LeBron James will have never won an NBA Championship

Bad people don’t deserve to have good things happen to them, and James winning an NBA Championship less than a year after quitting on the Cleveland Cavaliers and then stabbing them in the back would be exactly that. If you told me the end of the world meant James would never complete the goal he’s used as an excuse for his inexcusable behavior over the past 12 months, then I’m perfectly OK with that.

Ohio State football’s own Judgment Day will never come

If the world doesn’t last past May 21, that means Aug. 12, the date in which OSU football coach Jim Tressel and school officials are supposed to meet with the NCAA Infractions Committee regarding multiple rules violations committed by the football program, will never happen.
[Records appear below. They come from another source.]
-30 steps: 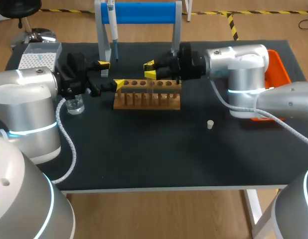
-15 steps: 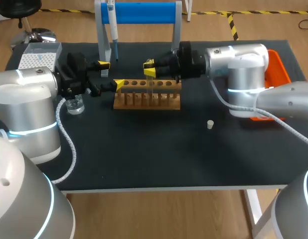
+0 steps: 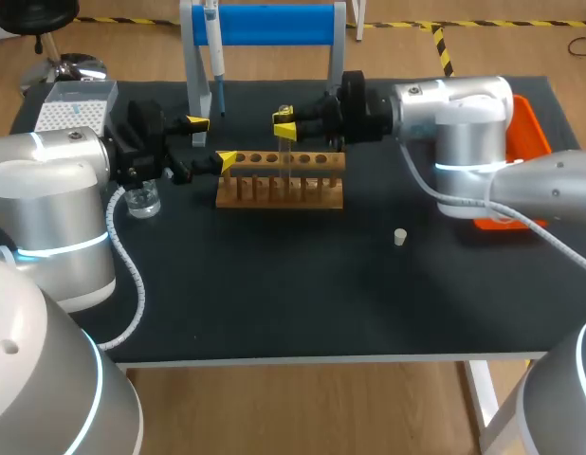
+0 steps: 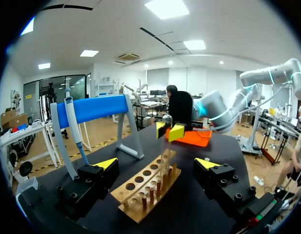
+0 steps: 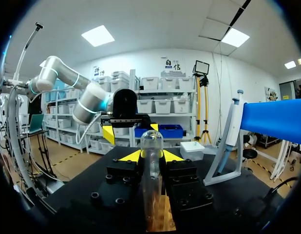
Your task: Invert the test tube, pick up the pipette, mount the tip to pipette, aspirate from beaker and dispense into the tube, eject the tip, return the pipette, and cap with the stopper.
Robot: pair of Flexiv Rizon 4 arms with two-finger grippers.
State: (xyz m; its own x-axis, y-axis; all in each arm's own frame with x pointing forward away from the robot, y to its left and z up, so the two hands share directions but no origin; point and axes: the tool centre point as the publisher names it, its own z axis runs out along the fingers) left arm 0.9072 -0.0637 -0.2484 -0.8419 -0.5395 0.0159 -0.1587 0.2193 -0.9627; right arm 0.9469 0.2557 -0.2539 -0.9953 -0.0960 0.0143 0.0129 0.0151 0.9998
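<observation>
My right gripper (image 3: 284, 126) is shut on a clear test tube (image 3: 285, 157) and holds it upright above the wooden rack (image 3: 312, 192). In the right wrist view the tube (image 5: 151, 146) stands between the yellow fingertips (image 5: 128, 156) with its rounded end up. My left gripper (image 3: 210, 140) stands open at the rack's left end, nothing between its fingers; its wrist view shows the rack (image 4: 141, 187) ahead of it and the held tube (image 4: 164, 155) beyond. The pipette (image 3: 216, 66) hangs on the blue stand (image 3: 274, 24). The beaker (image 3: 141, 200) is under my left arm, and the stopper (image 3: 399, 237) lies to the right.
A white tip box (image 3: 75, 104) sits at the back left corner. An orange tray (image 3: 525, 133) lies behind my right arm at the table's right edge. The blue stand's legs rise just behind the rack.
My right gripper has closed on the test tube and lifted it up out of the rack. My left arm has not moved.
</observation>
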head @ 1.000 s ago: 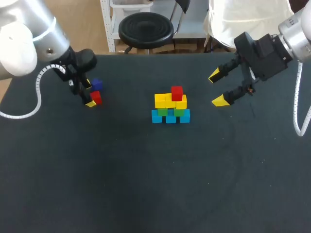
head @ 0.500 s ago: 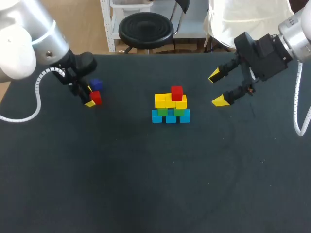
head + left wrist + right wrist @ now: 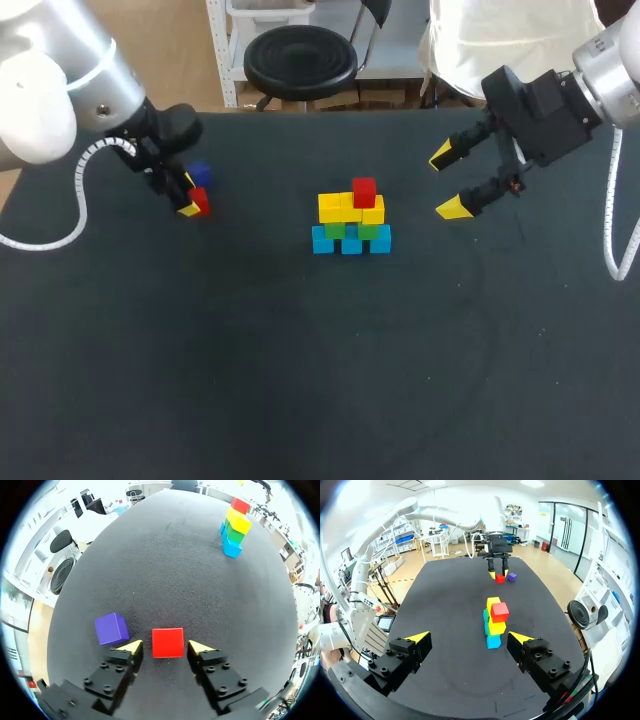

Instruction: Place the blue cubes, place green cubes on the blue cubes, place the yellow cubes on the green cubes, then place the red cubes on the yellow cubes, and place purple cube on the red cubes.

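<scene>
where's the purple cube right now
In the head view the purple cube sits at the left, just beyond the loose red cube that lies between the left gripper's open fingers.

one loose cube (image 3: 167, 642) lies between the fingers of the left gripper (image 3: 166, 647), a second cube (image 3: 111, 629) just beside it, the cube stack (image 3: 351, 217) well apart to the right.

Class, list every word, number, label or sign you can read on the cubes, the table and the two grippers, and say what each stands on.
No text can be read anywhere.
On the loose red cube: none, plain faces.
On the purple cube: none, plain faces.
On the stacked cubes: none visible.
On the table: none, no markings.
On the left gripper and right gripper: no lettering visible.
</scene>
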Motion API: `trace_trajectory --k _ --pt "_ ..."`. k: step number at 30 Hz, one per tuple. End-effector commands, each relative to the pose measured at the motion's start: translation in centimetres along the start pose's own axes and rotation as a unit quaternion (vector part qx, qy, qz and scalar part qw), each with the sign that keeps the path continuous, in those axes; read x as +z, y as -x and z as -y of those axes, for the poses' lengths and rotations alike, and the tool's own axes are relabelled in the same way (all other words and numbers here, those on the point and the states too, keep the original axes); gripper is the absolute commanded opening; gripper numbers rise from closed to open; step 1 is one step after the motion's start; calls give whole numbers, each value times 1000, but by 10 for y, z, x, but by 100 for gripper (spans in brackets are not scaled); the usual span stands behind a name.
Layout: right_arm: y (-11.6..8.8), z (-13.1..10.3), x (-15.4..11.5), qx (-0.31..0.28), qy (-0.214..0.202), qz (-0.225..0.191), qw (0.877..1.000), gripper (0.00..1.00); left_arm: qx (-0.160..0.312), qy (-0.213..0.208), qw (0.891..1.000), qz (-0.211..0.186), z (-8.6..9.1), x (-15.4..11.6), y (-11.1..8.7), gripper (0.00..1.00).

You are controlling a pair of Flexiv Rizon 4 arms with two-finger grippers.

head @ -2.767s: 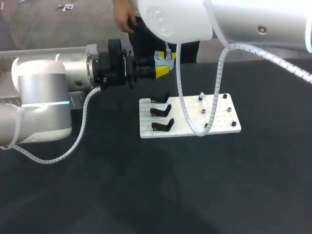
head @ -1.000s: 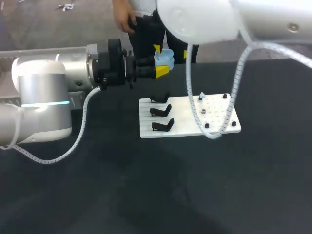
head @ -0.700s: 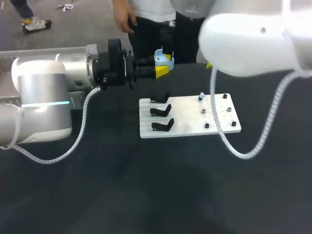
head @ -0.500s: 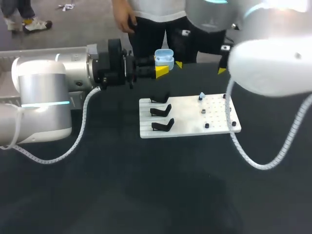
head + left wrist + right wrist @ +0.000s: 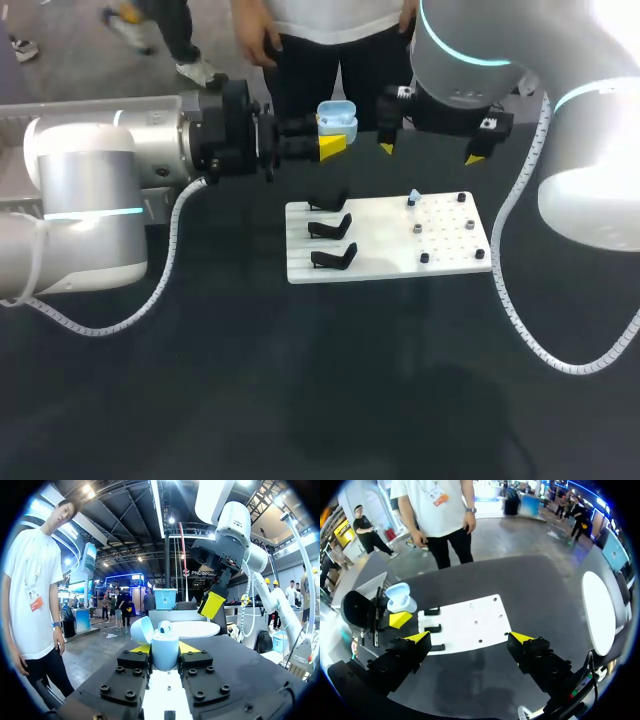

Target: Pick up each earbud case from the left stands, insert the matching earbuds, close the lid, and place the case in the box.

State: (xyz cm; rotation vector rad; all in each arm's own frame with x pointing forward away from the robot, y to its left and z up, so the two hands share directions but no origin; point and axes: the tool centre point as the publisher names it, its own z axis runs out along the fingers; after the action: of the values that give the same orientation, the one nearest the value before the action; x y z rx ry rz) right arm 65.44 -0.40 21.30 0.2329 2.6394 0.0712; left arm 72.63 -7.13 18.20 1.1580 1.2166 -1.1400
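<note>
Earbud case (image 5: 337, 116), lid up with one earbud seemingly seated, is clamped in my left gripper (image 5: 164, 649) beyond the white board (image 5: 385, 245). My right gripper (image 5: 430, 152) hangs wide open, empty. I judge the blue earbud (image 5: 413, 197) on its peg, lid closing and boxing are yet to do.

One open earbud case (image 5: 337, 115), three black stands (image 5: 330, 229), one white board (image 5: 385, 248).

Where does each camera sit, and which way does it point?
Head view: above and behind, looking down on the table; shows left gripper holding the earbud case, and right gripper.
Left wrist view: along its own fingers, past the case, towards the right gripper.
Right wrist view: down past its open fingers at the white board.
All three show the case.
</note>
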Motion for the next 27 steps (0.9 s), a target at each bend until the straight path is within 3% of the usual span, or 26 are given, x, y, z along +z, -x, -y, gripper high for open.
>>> trace_trajectory --k 1,4,11,16,27 --pt "1 3 16 19 26 16 999 100 1 3 1000 0 1 0 0 0" --pt "5 10 32 48 45 22 998 100 1 3 1000 0 1 0 0 0" --pt "13 24 75 32 38 9 999 100 1 3 1000 0 1 0 0 0" --pt "17 30 109 20 68 -12 997 100 1 3 1000 0 1 0 0 0" --pt "15 18 158 -8 82 -64 995 100 1 3 1000 0 1 0 0 0"
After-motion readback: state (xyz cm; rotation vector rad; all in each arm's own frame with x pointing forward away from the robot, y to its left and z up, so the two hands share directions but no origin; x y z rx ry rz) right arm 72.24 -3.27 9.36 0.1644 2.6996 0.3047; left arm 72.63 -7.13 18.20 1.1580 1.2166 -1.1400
If that day never comes, OSU can never be officially punished — the 2010 season won’t be vacated, and our last memory of the Scarlet and Gray will be a Sugar Bowl victory, not an awkward press conference in which OSU President E. Gordon Gee fires Tressel (or would it be Tressel firing Gee?).
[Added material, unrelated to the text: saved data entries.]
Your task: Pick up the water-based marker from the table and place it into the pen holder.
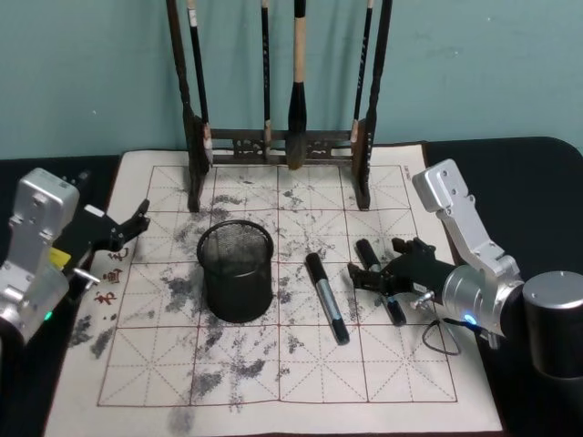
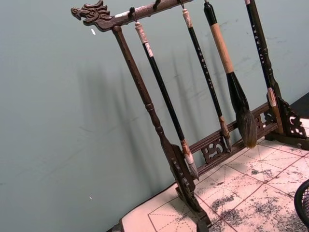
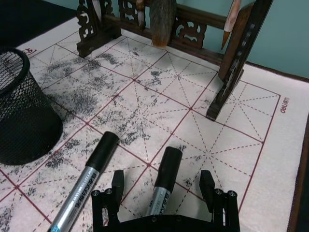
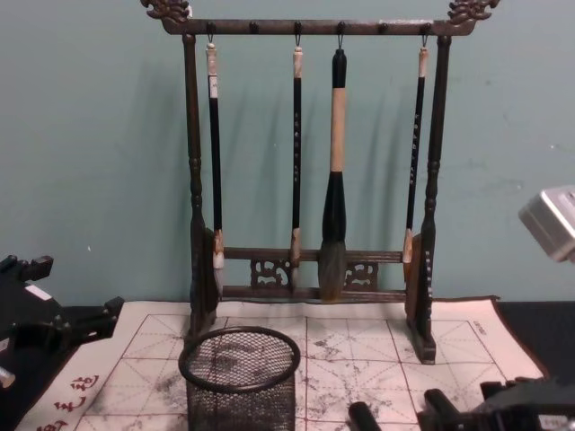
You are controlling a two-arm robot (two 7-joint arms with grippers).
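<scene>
Two black-capped, silver-barrelled markers lie on the table's gridded mat (image 1: pixel 410 382), right of the black mesh pen holder (image 1: pixel 235 273). My right gripper (image 1: pixel 378 275) is open, low over the mat, with its fingers on either side of the right-hand marker (image 1: pixel 369 253). In the right wrist view that marker (image 3: pixel 164 181) lies between the two fingertips (image 3: pixel 117 181), untouched, and the other marker (image 3: pixel 89 179) lies just outside them, nearer the pen holder (image 3: pixel 21 111). My left gripper (image 1: pixel 135 223) is parked open at the mat's left edge.
A tall dark wooden rack (image 1: pixel 273 137) hung with brushes stands along the back of the mat, behind the pen holder. The second marker (image 1: pixel 326 299) lies between the holder and my right gripper. A dark grey cylinder (image 1: pixel 554 319) sits at the right edge.
</scene>
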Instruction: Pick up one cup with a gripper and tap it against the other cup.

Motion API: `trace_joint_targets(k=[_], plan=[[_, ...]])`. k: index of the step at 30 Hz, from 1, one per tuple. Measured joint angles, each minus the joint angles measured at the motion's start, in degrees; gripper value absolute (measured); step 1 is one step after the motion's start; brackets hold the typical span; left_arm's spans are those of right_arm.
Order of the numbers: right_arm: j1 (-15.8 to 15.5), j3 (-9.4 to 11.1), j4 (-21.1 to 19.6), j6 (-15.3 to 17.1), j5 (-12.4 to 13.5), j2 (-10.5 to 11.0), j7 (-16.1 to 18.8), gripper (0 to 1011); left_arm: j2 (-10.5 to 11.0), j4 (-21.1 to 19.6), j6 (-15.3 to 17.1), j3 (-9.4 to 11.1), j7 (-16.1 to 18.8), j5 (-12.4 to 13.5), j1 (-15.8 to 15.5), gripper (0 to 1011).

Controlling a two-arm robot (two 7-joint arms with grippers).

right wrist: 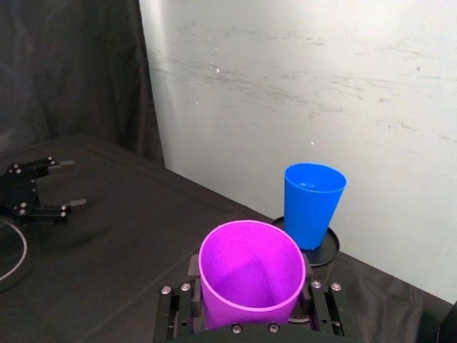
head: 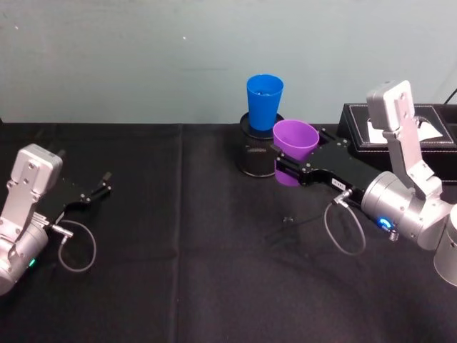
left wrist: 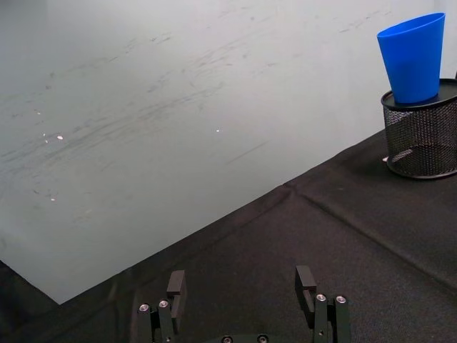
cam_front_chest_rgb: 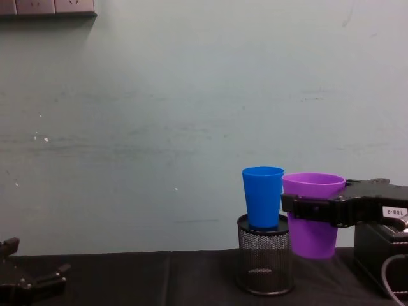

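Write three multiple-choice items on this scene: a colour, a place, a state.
1. The cup in the right gripper is: A green; B purple; C blue.
2. The blue cup stands: A on the pen holder; B in the left gripper; C inside the purple cup.
3. The left gripper is: A shut on a cup; B shut, empty; C open, empty.
Key: 1 B, the gripped cup's wall is purple. 2 A, it sits on the holder's top. 3 C, it is spread wide with nothing in it.

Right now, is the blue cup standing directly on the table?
No, the blue cup stands upright on top of the black mesh pen holder.
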Motion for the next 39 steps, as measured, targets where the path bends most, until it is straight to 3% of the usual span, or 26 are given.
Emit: trace_joint_targets(k=[39], plan=[[0.17, -0.03, -0.06, 0.34, 0.01, 0.0, 0.06, 749, 0.0, 0.0, 0.0, 0.0, 0.0, 0.0, 0.0, 1000]])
The NFL lockout will be irrelevant

To be honest, I’m not sure I’d want to live in a world without professional football anyway. Would you want to live in a world in which you don’t spend 22 Sundays in a row (yes, I watch the Pro Bowl), hungover on your couch, watching grown men do irreparable damage to their brains and bodies?

I didn’t think so.

Factoring in that the end of the world would mean the last NFL game ever played was a Pittsburgh Steelers loss, I’m kind of rooting for the apocalypse.

Chicago Cubs fans will never get to experience a World Series

Is there a whinier fan base in the entire universe than Cubs’? Sure, Cleveland fans are whiny, but we deserve to whine. We haven’t witnessed one of our teams win a championship since 1964. All Chicago fans got to witness was the greatest athlete of all time bring them six NBA titles, one of the most memorable Super Bowl winners ever in the 1985 Chicago Bears and an NHL Stanley Cup less than a year ago.

So what if one of your teams sucks? Ask any Pittsburgh fan if suffering through a Pirates season is worth getting to Steelers and Penguins season, and he’ll tell you in a heartbeat that it is. Maybe if you treated Wrigley Field like a baseball stadium and not a host for social gatherings, the Cubs would have won a championship since 1908. Hearing Cubs fans lecture that poor Steve Bartman guy about what it means to be a true fan was like hearing Lindsay Lohan lecture Charlie Sheen about what it means to be sober.

Other reasons I’m OK with the world ending: I’ll never have to witness Kyrie Irving take his talents to South Beach in six years; Columbus will never have to witness the Blue Jackets taking their talents to Winnipeg; Braxton Miller will never go down as a disappointment to Buckeye fans.